# What to work on:
An unchanged copy of each entry below is needed; keep the pictures out of it.

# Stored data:
- - - - - - -
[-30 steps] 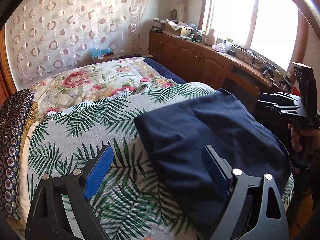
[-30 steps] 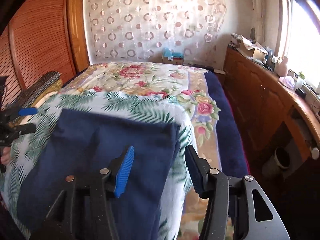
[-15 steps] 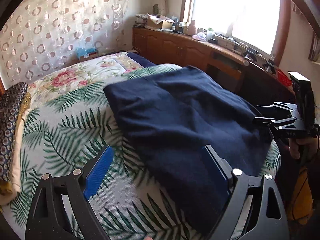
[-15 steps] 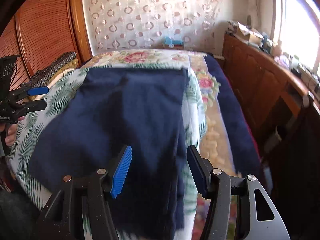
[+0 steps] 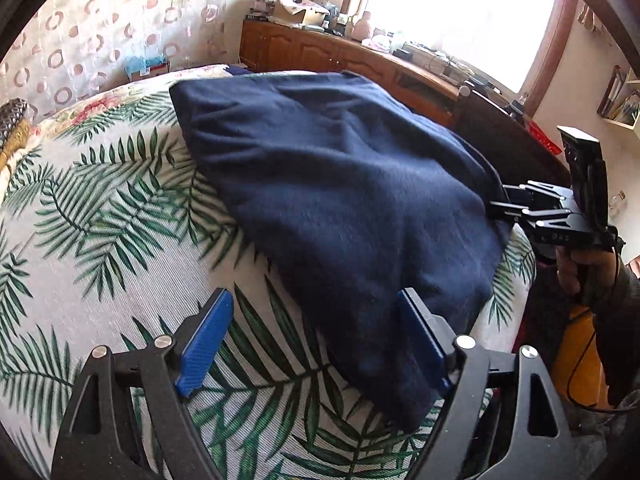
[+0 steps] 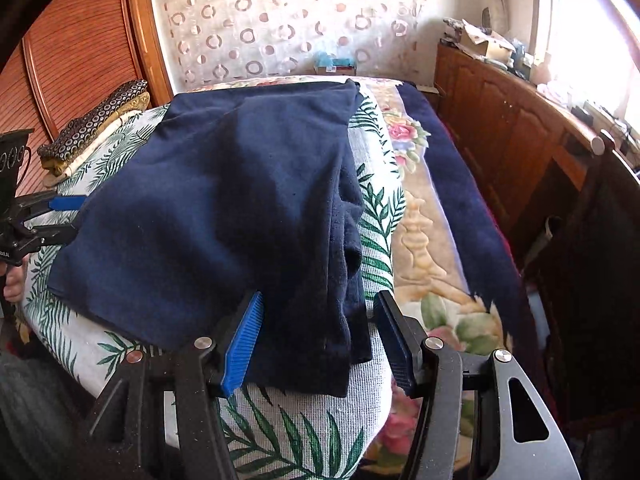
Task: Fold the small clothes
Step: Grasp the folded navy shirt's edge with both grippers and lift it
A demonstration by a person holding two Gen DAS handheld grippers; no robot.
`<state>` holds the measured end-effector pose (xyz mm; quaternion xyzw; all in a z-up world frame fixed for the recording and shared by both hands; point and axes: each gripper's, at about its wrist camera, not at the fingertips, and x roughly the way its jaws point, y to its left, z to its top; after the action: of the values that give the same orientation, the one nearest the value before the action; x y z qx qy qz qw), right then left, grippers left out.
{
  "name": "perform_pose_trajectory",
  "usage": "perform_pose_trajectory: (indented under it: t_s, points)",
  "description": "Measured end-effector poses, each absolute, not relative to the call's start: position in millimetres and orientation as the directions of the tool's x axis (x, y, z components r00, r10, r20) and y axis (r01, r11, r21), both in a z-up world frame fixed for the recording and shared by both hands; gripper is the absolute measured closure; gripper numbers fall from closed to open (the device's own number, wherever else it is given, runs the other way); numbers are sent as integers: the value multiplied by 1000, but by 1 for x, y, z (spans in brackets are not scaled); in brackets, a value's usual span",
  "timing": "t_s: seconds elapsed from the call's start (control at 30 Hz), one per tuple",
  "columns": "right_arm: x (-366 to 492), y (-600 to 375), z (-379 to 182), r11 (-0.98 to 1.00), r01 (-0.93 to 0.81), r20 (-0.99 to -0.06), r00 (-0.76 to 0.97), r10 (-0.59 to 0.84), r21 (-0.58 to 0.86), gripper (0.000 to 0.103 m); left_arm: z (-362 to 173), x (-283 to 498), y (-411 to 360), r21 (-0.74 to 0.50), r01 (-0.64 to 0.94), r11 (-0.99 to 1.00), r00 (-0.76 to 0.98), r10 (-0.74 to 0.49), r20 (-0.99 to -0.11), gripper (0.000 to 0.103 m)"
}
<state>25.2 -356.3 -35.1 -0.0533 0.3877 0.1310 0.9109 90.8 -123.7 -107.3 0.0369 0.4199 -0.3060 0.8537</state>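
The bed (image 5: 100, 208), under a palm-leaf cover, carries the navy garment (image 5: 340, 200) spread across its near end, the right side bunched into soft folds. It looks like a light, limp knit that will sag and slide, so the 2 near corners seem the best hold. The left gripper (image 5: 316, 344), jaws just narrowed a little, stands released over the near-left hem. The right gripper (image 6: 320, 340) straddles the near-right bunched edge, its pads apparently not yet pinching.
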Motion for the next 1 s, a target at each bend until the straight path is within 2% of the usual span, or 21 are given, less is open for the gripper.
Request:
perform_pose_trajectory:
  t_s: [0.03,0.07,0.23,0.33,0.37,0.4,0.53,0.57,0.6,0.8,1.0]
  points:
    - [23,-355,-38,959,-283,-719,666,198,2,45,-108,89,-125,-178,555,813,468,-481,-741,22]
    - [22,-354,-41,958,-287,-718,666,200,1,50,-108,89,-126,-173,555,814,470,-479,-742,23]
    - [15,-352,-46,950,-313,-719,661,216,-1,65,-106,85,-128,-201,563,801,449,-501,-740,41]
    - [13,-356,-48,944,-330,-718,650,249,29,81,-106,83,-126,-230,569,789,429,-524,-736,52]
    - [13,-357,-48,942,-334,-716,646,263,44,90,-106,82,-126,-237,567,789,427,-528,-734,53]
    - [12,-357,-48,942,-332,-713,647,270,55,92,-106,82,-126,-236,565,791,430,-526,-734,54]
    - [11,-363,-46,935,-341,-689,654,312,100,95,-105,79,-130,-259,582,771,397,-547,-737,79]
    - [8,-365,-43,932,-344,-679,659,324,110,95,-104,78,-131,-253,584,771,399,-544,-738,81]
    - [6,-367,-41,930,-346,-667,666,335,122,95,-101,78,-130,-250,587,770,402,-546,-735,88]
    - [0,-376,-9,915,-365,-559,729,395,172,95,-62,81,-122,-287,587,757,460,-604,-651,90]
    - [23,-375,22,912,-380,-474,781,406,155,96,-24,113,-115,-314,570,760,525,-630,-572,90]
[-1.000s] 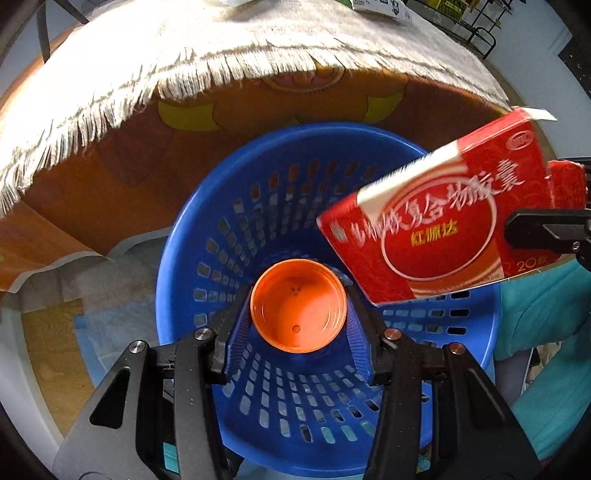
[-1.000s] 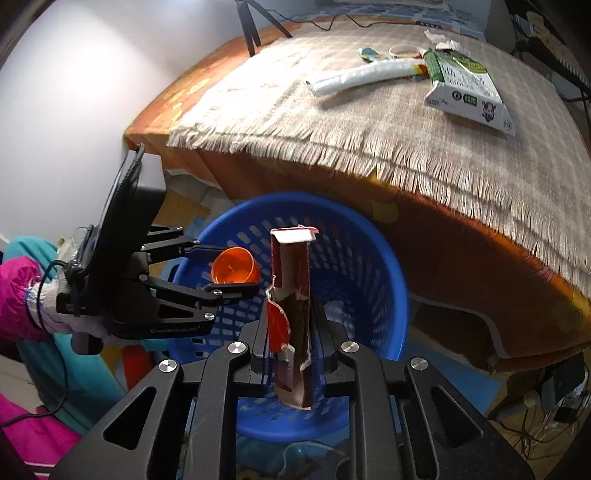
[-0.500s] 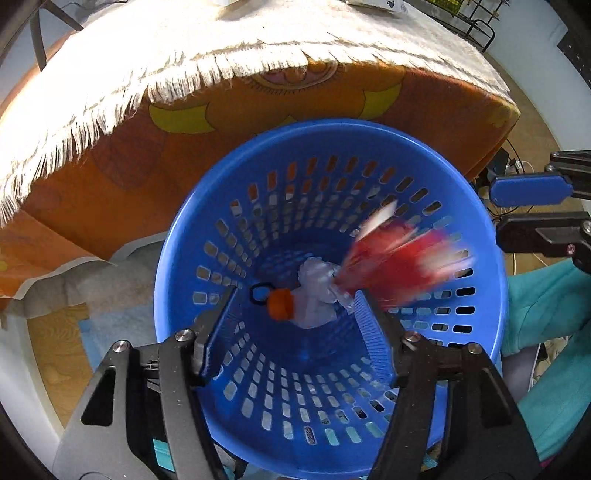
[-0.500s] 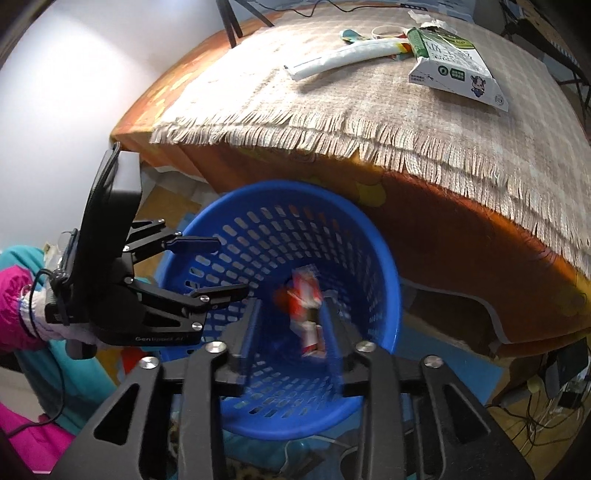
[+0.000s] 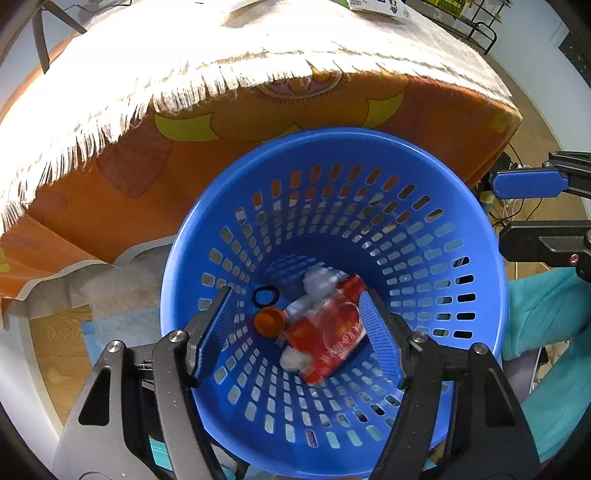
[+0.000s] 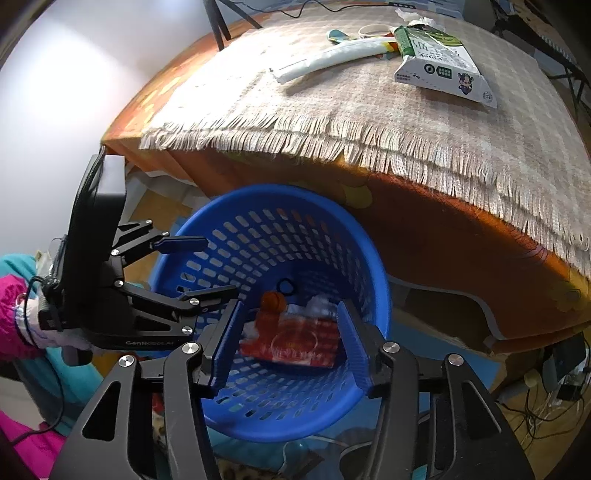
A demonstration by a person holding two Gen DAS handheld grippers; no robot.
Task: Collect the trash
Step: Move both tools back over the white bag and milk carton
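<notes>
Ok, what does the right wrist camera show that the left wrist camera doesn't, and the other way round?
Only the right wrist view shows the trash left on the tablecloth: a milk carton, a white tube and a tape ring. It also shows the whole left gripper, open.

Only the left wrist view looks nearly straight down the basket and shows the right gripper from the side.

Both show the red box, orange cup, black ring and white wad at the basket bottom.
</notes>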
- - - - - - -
# Worked solution:
[-30 steps] 
[-30 steps] 
[-15 steps] 
[-15 steps] 
[+0 steps] 
[+0 steps] 
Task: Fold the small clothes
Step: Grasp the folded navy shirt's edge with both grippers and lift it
A demonstration by a person holding two Gen DAS handheld grippers; no robot.
`<state>` holds the measured end-effector pose (xyz mm; quaternion xyzw; all in a z-up world frame fixed for the recording and shared by both hands; point and axes: each gripper's, at about its wrist camera, not at the fingertips, and x roughly the way its jaws point, y to its left, z to its top; after the action: of the values that give the same orientation, the one nearest the value before the action; x y z qx qy qz qw), right then left, grippers left out.
{
  "name": "perform_pose_trajectory",
  "usage": "perform_pose_trajectory: (indented under it: t_s, points)",
  "description": "Measured end-effector poses, each absolute, not relative to the call's start: position in millimetres and orientation as the directions of the tool's x axis (x, y, z components r00, r10, r20) and y axis (r01, r11, r21), both in a z-up world frame fixed for the recording and shared by both hands; gripper is the absolute measured closure; gripper numbers fall from closed to open (the device's own number, wherever else it is given, runs the other way); numbers are sent as integers: the value multiplied by 1000, but by 1 for x, y, z (spans in brackets are not scaled); in brackets, a value's usual span",
  "timing": "t_s: seconds elapsed from the call's start (control at 30 Hz), one per tuple",
  "columns": "right_arm: x (-366 to 492), y (-600 to 375), z (-379 to 182), r11 (-0.98 to 1.00), r01 (-0.93 to 0.81), r20 (-0.99 to -0.06), r00 (-0.76 to 0.97), r10 (-0.59 to 0.84), r21 (-0.58 to 0.86), gripper (0.000 to 0.103 m); left_arm: z (-362 to 173), x (-283 to 498), y (-411 to 360), r21 (-0.74 to 0.50), r01 (-0.64 to 0.94), r11 (-0.99 to 1.00), r00 (-0.76 to 0.98), r10 (-0.74 to 0.49), r20 (-0.99 to -0.11), gripper (0.000 to 0.103 m)"
}
<state>25.2 -356.3 -35.1 -0.0533 0.3877 0.1310 0.9109 90.8 -123.7 -107.3 0.0369 0.4199 -0.3060 0.8537</state>
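The bed (image 5: 100, 208), under a palm-leaf cover, carries the navy garment (image 5: 340, 200) spread across its near end, the right side bunched into soft folds. It looks like a light, limp knit that will sag and slide, so the 2 near corners seem the best hold. The left gripper (image 5: 316, 344), jaws just narrowed a little, stands released over the near-left hem. The right gripper (image 6: 320, 340) straddles the near-right bunched edge, its pads apparently not yet pinching.
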Motion for the next 1 s, a target at each bend until the straight path is within 2% of the usual span, or 21 are given, less is open for the gripper.
Request:
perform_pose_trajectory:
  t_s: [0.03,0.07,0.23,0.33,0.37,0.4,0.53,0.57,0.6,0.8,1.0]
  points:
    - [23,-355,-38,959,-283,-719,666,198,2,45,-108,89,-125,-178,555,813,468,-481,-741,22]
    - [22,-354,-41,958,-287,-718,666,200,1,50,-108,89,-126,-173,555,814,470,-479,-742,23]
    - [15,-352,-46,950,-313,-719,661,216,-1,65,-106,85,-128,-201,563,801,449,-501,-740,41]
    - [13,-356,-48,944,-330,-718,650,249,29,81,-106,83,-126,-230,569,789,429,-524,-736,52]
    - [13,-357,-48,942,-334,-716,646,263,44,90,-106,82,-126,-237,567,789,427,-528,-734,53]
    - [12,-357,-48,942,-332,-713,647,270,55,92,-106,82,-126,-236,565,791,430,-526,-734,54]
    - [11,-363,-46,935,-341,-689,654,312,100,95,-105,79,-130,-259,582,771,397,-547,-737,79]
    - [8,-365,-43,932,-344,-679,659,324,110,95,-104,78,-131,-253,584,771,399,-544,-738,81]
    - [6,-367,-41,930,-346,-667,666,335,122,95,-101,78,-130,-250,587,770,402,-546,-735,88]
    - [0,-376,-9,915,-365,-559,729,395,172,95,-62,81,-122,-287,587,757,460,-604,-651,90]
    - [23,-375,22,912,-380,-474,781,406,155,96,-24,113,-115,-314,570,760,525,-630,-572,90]
[-1.000s] 
[-1.000s] 
[-0.500s] 
[-0.500s] 
[+0.000s] 
[+0.000s] 
A demonstration by a person holding two Gen DAS handheld grippers; no robot.
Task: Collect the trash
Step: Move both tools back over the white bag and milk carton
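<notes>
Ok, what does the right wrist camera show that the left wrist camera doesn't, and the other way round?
Only the right wrist view shows the trash left on the tablecloth: a milk carton, a white tube and a tape ring. It also shows the whole left gripper, open.

Only the left wrist view looks nearly straight down the basket and shows the right gripper from the side.

Both show the red box, orange cup, black ring and white wad at the basket bottom.
</notes>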

The response above is complete.